I don't think that Madrid is particularly expensive either, although living in a small town in the south of Spain is probably a lot cheaper, (but that doesn't make Madrid expensive if you see what I mean)
However, as I understand it housing has risen considerably recently. Is that right?

Another thing. What would be the OPs visa situation?


----------



## slpmaria (Nov 11, 2017)

brentinco said:


> Hi there,
> Your comment about taxes got my attention. My husband and I are retiring in Spain in 2019 (Rota area). We are fully retired and our only income will be Military retirement, Social Security and Disability from the US (no income in Spain). I have gotten so much conflicting information on the way we have to file our taxes and I am hoping you can shed some light. While living in Spain (residing in Spain), do we file our taxes in the US under the us tax brackets or in Spain under the Spanish tax brackets. The tax bracket in Spain for our income is 35% vs 19% in the US, so it is a huge difference. Any information will be greatly appreciated!


Hi there! My husband is ex-military, gets SS and has an annuity. We were told that if you are on a non-lucrative or retirement visa, you only have to pay US taxes.


----------



## Overandout (Nov 10, 2012)

Going back to the culture...

If OP, you are expecting American hip, the you are indeed right to be worried, culture is, as I said, vast and varied but it is individual (as in most parts of the world).
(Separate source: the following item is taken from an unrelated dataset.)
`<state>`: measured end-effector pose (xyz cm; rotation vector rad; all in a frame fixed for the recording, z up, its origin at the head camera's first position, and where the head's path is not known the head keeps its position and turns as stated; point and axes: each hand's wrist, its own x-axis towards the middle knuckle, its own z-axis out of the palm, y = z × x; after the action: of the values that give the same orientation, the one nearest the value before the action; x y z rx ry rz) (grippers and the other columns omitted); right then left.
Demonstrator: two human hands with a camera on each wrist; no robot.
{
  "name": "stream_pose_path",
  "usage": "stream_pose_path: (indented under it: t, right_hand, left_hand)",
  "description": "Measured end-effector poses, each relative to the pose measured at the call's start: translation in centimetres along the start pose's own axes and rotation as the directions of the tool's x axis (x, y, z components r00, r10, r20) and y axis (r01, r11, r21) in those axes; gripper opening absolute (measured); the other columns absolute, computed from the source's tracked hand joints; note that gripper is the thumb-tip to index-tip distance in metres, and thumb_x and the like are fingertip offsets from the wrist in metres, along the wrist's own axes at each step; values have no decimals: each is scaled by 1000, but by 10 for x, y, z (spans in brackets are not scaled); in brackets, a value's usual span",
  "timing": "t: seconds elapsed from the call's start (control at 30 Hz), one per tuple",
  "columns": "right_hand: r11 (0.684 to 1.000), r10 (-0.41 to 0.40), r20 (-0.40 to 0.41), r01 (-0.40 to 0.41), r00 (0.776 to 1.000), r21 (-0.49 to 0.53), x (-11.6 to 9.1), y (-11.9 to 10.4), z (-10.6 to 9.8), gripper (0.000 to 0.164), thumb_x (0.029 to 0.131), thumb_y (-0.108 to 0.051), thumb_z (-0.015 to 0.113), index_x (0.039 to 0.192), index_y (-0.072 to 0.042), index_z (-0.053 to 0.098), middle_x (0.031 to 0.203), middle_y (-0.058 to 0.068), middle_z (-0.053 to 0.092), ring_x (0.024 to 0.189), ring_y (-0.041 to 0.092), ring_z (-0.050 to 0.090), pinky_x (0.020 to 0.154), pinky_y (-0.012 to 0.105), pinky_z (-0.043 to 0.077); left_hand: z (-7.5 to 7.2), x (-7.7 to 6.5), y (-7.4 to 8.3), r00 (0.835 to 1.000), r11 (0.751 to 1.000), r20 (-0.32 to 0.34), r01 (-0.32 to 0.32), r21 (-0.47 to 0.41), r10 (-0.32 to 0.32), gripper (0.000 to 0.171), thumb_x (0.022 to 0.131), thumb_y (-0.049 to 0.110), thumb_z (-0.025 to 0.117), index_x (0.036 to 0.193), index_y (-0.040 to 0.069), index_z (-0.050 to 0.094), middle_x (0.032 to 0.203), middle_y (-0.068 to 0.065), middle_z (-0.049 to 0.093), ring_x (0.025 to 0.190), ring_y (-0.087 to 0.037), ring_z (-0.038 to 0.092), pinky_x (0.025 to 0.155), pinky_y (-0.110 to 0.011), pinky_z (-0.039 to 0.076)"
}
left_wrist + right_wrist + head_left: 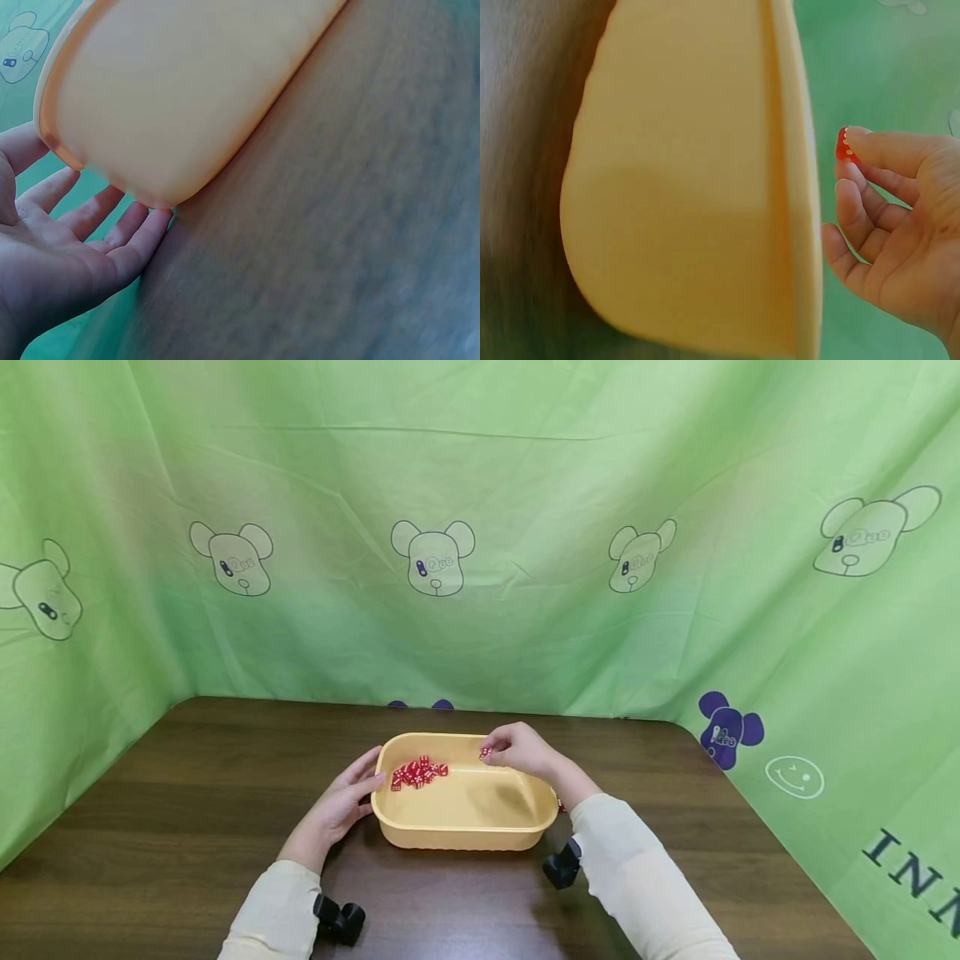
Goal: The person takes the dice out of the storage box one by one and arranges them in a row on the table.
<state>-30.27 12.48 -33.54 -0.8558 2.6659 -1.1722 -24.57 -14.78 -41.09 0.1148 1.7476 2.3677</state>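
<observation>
A yellow plastic tub (468, 838) stands on the table with a heap of red dice (418, 772) in its left part. My left hand (347, 802) holds the tub's left end. In the left wrist view, the thumb of the left hand (67, 251) goes over the rim and its fingertips rest against the outer wall. Above the tub's far side, my right hand (525, 750) pinches a red die (845, 145) with white dots between thumb and forefinger. The other fingers of the right hand (907, 217) are loosely bent.
Something red with white dots (561, 806) shows just past the tub's right end, partly hidden by the right forearm. The brown wooden table (187, 827) meets a green printed cloth (525, 635) at the back and sides.
</observation>
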Motion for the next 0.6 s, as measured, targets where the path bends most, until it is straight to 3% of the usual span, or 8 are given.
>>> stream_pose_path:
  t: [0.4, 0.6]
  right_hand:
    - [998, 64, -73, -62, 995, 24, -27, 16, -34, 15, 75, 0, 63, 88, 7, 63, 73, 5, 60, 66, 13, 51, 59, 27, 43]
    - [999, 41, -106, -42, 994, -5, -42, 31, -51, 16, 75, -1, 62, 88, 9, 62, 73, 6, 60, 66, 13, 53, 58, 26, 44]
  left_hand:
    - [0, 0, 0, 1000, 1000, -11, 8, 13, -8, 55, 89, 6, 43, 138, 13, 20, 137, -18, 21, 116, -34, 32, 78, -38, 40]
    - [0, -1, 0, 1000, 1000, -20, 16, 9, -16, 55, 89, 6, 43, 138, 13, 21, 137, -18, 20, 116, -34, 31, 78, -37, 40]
For me that is an attraction. I would be surprised if you didn't find (with patience ass you say) an alternative or comparable scene, but I would be fairly sure in saying that you won't find the "same" scene you are leaving, but that would be dull wouldn't it?


----------



## kalohi (May 6, 2012)

Tortuga Torta said:


> Can Americans file their taxes electronically from Spain now, or would I have to print out forms and mail them to the U.S.? Do you have to do the full set of taxes here, like the full 1040A or whatever, or can you get away with a reduced set of forms given that you are paying your taxes (I'll assume all of them, unless you're lucky enough to make over the threshold) to Spain and claiming the treaty exception?


Every year it's different. Last year I couldn't file electronically but the year before that (or maybe it was 3 years ago?) I could. I'm married to a Spaniard, and the problem is that the online software some years won't accept an NRA spouse (non-resident alien, ie, non-American citizen). But it's no big deal to print it out and mail it in. 

I file a 1040 (is that what you mean by a "full set of taxes"? It's only two pages) and I claim the Foreign Earned Income Exclusion. I end up paying zero tax in the US. There's also the Health Coverage Exemption form and the foreign bank account form, and that's it for me.

Spanish taxes, by the way, are super easy to do. You can ask for an appointment with the tax office and they will fill out your tax return for free!


----------



## kalohi (May 6, 2012)

Tortuga Torta said:


> Well, if she sits for the competitive exam for a particular community, wouldn't she at least know that she'd be working in that community if she was informed that she passed the exam? I know that doesn't narrow it down much for the community of Madrid, though.
> 
> That's really insane. Because even if we get the green light that she will have a job somewhere in the community of Madrid, it could be on the opposite side of the city, and that means it could be a very long and tiring commute. There is no way we could rent something the day before, etc.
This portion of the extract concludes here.